La mastication de feuilles de coca est à nouveau autorisée en Bolivie

Des milliers de Boliviens ont salué lundi en mâchant des feuilles de coca la réintégration de leur pays à la Convention de Vienne. Le traité onusien sur la lutte contre les stupéfiants inclut désormais une clause permettant de continuer cette pratique millénaire dans les Andes

Le président bolivien Evo Morales en tête, des manifestations pour célébrer cette décision se sont déroulées dans toutes les régions du pays. «La feuille de coca n’est plus considérée comme de la cocaïne, c’est un triomphe de notre identité», s’est félicité Evo Morales au cours d’un meeting dans la région de Cochabamba.

La Bolivie a obtenu vendredi le droit de réintégrer le traité onusien sur la lutte contre les stupéfiants avec une clause spécifique permettant à sa population de continuer à mâcher des feuilles de coca. «Non seulement nous avons légalisé la mastication mais aussi la culture de la feuille de coca, c’est un double triomphe», s’est exclamé le chef de l’Etat, lui-même ancien agriculteur de coca.

La Bolivie s’était retirée de la Convention sur les stupéfiants de 1961 en 2011 en signe de protestation face à l’inscription de la feuille de coca sur la liste des produits stupéfiants.

La mastication et l’infusion de la coca constituent des pratiques traditionnelles dans les Andes, à des fins thérapeutiques, contre la faim, la fatigue et les effets de l’altitude, en plus des usages rituels. Mais la feuille de coca sert aussi à produire de la cocaïne.

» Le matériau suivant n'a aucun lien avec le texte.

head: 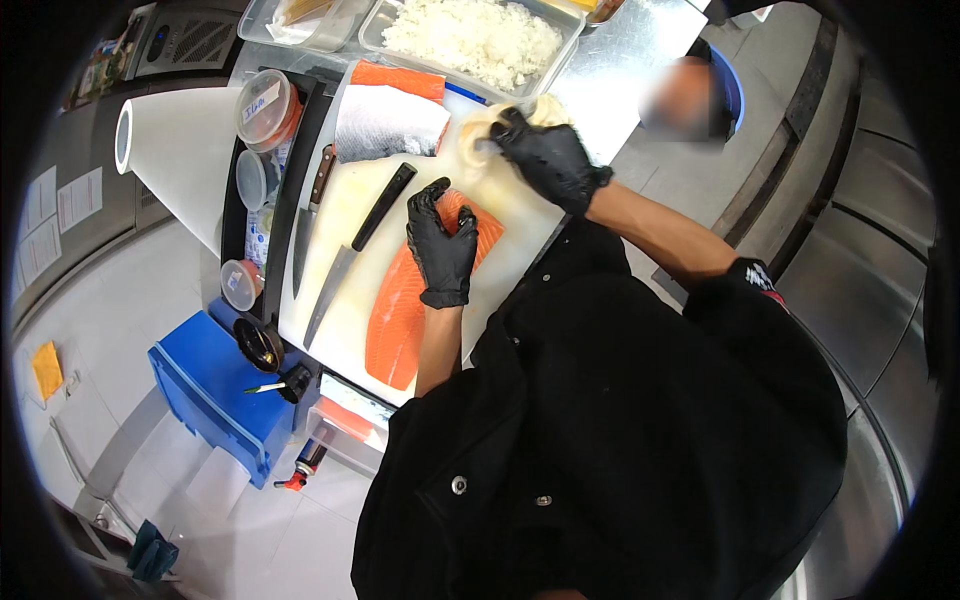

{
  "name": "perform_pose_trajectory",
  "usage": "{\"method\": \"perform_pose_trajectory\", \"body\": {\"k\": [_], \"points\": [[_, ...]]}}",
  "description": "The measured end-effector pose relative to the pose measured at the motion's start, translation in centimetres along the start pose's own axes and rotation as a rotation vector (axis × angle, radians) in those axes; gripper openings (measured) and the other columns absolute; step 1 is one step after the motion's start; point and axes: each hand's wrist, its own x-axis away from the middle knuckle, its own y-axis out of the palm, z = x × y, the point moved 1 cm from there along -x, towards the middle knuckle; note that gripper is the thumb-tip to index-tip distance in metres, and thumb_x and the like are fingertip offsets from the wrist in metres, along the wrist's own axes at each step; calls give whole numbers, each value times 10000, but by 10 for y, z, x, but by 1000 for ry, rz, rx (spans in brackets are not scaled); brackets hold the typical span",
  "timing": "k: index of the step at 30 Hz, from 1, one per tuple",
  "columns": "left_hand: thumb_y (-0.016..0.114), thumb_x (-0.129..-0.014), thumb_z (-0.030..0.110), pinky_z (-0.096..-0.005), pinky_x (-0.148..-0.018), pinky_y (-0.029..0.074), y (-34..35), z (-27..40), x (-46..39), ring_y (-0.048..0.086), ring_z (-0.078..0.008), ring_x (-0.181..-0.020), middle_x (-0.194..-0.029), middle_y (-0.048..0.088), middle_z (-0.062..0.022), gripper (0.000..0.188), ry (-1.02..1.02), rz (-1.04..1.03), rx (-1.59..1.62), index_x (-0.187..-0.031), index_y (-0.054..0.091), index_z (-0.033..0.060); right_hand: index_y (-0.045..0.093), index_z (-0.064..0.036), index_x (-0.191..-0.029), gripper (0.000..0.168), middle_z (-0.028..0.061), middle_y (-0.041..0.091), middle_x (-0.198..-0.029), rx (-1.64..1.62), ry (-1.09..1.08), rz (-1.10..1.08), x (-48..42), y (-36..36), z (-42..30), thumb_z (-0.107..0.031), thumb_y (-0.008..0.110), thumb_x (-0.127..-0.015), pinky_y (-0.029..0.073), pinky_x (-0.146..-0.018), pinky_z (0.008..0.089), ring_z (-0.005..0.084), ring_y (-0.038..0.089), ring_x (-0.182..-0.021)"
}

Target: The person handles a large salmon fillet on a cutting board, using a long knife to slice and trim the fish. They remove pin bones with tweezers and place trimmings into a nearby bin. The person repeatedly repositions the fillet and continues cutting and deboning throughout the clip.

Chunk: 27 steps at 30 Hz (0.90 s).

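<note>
My left hand [445,251], in a black glove, lies over a long orange salmon fillet [397,315] on the white cutting board [300,330]. Its thumb and fingers are apart and curved above the fillet's upper end. My right hand [551,161], gloved too, is closed on a cream cloth [476,139] at the board's upper right; the palm side is hidden. A black-handled knife [360,247] lies left of the fillet, with a wooden-handled knife [319,187] beyond it. Another salmon piece [390,120] rests skin side up, overlapping a bare orange piece [397,79].
A tub of cooked rice [472,41] stands behind the board. Lidded round containers [262,112] line a black tray on the left, beside a paper roll [180,150]. A blue box [217,390] and a torch [304,461] are lower left. A blue bin [727,90] stands right, partly blurred.
</note>
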Motion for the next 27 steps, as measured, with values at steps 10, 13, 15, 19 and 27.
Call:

Depuis 2011, Evo Morales milite pour la légalisation de la mastication de la feuille de coca. Il avait qualifié son inscription sur les listes de stupéfiants d’«erreur historique».

Sachets distribués

La réintégration de son pays à la Convention de 1961, avec cette réserve sur la feuille de coca, était possible à condition qu’un tiers des 183 Etats membres ne s’y opposent pas. Selon l’ONU, seuls quinze d’entre eux l’ont fait, dont la France, les Etats-Unis, le Royaume-Uni, l’Italie, le Canada, l’Allemagne et la Russie.

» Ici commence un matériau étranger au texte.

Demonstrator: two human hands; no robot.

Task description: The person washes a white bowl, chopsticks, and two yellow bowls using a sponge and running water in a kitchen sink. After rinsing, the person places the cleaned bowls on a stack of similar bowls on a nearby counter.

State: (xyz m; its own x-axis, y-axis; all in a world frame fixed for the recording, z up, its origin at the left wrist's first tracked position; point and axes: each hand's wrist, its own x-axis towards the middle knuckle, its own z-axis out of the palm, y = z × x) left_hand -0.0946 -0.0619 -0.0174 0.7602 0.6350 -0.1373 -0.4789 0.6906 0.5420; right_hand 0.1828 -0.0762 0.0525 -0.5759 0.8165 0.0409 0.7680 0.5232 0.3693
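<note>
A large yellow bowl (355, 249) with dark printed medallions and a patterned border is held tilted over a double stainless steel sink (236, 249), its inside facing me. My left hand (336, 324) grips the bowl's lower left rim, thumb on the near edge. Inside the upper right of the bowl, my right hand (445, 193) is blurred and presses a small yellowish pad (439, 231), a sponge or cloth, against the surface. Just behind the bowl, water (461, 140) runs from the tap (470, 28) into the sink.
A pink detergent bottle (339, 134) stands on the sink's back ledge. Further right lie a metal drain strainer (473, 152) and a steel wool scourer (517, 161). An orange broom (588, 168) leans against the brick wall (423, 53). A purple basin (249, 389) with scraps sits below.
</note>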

«J’ai 70 ans et je mâche la feuille de coca depuis que j’ai 15 ans, c’est un aliment pour moi», a expliqué Teodoro Chura lors du rassemblement organisé dans un quartier populaire de La Paz par des producteurs de coca de la région. Parcourant les rues du centre de la capitale et brandissant le drapeau bolivien, des cultivateurs ont distribué aux passants des sachets de feuille de coca.